- [INSTRUCTIONS FOR THE TASK]: Everything from the top of the data below through the line with "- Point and" should be duplicated exactly, and nothing past it.
RAW DATA: Begin
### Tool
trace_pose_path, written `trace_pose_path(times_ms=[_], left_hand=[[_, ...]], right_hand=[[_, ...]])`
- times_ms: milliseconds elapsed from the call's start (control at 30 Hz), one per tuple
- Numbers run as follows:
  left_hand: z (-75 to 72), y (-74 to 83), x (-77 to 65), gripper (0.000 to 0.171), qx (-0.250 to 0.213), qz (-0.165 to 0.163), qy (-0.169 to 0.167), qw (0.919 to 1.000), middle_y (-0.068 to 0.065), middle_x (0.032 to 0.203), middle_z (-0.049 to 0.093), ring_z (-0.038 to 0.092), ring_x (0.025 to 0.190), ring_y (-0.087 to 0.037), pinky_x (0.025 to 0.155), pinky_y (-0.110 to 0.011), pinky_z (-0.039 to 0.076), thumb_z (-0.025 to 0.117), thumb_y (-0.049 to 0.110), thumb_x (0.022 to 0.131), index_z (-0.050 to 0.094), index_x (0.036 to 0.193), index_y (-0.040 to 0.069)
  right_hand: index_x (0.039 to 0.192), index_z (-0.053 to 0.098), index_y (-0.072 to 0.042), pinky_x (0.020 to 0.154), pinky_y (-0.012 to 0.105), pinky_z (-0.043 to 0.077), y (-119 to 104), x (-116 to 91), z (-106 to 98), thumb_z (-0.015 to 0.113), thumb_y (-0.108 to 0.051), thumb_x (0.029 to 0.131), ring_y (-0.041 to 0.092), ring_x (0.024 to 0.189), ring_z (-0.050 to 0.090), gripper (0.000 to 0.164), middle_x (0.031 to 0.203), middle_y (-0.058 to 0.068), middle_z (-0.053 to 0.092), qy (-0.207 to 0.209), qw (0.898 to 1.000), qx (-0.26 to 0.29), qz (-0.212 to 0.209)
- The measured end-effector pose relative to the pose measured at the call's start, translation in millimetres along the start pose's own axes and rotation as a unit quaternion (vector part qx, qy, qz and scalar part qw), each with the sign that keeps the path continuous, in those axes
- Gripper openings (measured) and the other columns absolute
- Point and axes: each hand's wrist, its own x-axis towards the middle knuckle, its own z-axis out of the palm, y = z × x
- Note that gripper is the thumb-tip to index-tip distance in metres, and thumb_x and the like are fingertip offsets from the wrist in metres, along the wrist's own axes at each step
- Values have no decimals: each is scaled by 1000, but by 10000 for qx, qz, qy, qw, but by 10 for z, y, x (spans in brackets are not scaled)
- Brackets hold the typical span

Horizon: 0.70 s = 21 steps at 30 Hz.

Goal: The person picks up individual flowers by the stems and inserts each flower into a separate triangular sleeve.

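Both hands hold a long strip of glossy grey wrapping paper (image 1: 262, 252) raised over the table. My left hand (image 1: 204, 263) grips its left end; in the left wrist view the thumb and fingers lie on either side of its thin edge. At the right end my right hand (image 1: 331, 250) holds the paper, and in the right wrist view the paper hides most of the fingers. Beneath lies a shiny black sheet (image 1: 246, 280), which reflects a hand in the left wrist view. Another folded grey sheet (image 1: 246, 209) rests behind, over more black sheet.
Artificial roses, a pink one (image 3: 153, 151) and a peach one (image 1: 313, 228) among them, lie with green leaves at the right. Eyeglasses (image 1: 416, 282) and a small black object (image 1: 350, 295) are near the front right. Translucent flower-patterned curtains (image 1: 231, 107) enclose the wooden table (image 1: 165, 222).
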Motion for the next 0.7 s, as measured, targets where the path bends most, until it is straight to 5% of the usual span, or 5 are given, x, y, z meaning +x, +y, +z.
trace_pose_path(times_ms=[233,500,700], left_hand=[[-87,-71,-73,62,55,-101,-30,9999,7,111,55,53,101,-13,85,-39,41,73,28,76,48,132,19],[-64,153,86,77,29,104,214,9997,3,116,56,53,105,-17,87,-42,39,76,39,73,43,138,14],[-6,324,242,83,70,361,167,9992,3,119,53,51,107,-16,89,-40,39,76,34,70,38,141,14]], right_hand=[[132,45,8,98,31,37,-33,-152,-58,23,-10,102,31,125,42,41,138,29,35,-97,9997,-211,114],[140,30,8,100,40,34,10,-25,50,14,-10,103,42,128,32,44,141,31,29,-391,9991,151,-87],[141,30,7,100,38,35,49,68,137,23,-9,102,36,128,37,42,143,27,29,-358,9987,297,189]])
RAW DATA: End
- [EXERCISE ANSWER]:
### Tool
trace_pose_path, written `trace_pose_path(times_ms=[_], left_hand=[[_, ...]], right_hand=[[_, ...]])`
- times_ms: milliseconds elapsed from the call's start (control at 30 Hz), one per tuple
- Numbers run as follows:
  left_hand: z (-75 to 72), y (-74 to 83), x (-77 to 65), gripper (0.000 to 0.171), qx (-0.250 to 0.213), qz (-0.165 to 0.163), qy (-0.169 to 0.167), qw (0.919 to 1.000), middle_y (-0.068 to 0.065), middle_x (0.032 to 0.203), middle_z (-0.049 to 0.093), ring_z (-0.038 to 0.092), ring_x (0.025 to 0.190), ring_y (-0.087 to 0.037), pinky_x (0.025 to 0.155), pinky_y (-0.110 to 0.011), pinky_z (-0.039 to 0.076), thumb_z (-0.025 to 0.117), thumb_y (-0.049 to 0.110), thumb_x (0.022 to 0.131), index_z (-0.050 to 0.094), index_x (0.036 to 0.193), index_y (-0.040 to 0.069)
  right_hand: index_x (0.039 to 0.192), index_z (-0.053 to 0.098), index_y (-0.072 to 0.042), pinky_x (0.020 to 0.154), pinky_y (-0.012 to 0.105), pinky_z (-0.043 to 0.077), y (-119 to 104), x (-116 to 91), z (-106 to 98), thumb_z (-0.015 to 0.113), thumb_y (-0.108 to 0.051), thumb_x (0.029 to 0.131), ring_y (-0.041 to 0.092), ring_x (0.024 to 0.189), ring_z (-0.050 to 0.090), gripper (0.000 to 0.164), middle_x (0.031 to 0.203), middle_y (-0.058 to 0.068), middle_z (-0.053 to 0.092), qy (-0.207 to 0.209), qw (0.898 to 1.000), qx (-0.26 to 0.29), qz (-0.212 to 0.209)
- The measured end-effector pose relative to the pose measured at the call's start, translation in millimetres along the start pose's own axes and rotation as a unit quaternion (vector part qx, qy, qz and scalar part qw), each with the sign that keeps the path continuous, in those axes
- Gripper openings (measured) and the other columns absolute
- Point and axes: each hand's wrist, its own x-axis towards the middle knuckle, its own z-axis out of the palm, y = z × x

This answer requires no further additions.